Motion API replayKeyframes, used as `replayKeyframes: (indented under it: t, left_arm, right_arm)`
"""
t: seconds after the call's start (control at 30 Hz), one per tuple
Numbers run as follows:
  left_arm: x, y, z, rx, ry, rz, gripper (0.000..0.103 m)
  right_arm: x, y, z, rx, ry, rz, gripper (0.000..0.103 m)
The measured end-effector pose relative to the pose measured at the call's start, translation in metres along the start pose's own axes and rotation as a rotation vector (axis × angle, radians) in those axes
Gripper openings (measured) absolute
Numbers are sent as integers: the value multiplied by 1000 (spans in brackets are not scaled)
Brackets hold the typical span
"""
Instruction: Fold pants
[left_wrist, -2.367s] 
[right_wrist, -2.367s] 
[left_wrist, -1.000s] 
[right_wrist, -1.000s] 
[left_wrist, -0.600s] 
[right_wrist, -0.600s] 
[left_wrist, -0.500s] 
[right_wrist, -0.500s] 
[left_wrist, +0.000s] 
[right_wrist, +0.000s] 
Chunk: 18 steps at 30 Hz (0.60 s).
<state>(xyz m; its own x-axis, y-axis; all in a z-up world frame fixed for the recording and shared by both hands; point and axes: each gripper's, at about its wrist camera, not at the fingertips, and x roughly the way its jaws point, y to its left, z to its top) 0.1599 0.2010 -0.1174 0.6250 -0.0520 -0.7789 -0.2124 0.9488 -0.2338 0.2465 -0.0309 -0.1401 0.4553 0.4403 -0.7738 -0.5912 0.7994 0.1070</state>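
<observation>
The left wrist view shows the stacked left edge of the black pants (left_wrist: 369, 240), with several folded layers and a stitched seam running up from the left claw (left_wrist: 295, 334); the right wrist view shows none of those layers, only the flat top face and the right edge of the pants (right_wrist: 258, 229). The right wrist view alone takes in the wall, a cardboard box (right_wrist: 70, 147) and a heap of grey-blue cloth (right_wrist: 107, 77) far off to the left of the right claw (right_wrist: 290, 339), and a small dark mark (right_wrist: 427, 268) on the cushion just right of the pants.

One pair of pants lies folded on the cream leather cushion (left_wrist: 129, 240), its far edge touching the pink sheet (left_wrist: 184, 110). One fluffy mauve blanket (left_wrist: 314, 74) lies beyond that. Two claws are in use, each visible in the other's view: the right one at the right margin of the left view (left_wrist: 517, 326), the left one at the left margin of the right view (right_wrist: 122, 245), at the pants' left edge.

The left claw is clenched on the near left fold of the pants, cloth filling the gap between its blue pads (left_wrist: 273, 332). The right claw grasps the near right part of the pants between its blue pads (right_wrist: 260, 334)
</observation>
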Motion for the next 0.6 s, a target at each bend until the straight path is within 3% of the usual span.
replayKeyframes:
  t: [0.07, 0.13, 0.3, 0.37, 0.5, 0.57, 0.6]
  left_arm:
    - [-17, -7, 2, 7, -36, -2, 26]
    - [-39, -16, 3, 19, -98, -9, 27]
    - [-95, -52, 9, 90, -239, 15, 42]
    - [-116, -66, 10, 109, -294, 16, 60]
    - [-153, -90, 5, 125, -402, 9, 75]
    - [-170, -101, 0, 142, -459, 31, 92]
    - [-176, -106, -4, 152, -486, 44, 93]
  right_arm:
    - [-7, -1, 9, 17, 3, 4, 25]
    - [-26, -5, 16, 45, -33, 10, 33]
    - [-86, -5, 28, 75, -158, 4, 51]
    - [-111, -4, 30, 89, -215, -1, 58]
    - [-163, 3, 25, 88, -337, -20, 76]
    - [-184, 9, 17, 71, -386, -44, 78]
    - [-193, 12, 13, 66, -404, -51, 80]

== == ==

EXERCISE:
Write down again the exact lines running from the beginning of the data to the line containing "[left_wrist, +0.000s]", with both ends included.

ANSWER TO THIS EXERCISE:
Motion API replayKeyframes, used as `replayKeyframes: (indented under it: t, left_arm, right_arm)`
"""
t: seconds after the call's start (control at 30 Hz), one per tuple
Numbers run as follows:
  left_arm: x, y, z, rx, ry, rz, gripper (0.000..0.103 m)
  right_arm: x, y, z, rx, ry, rz, gripper (0.000..0.103 m)
The measured end-effector pose relative to the pose measured at the call's start, translation in metres along the start pose's own axes and rotation as a rotation vector (axis × angle, radians) in those axes
Gripper openings (measured) absolute
Numbers are sent as integers: the value multiplied by 1000 (spans in brackets are not scaled)
Brackets hold the typical span
"""
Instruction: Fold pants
[left_wrist, -2.367s] 
[right_wrist, -2.367s] 
[left_wrist, -1.000s] 
[right_wrist, -1.000s] 
[left_wrist, -0.600s] 
[right_wrist, -0.600s] 
[left_wrist, -0.500s] 
[right_wrist, -0.500s] 
[left_wrist, +0.000s] 

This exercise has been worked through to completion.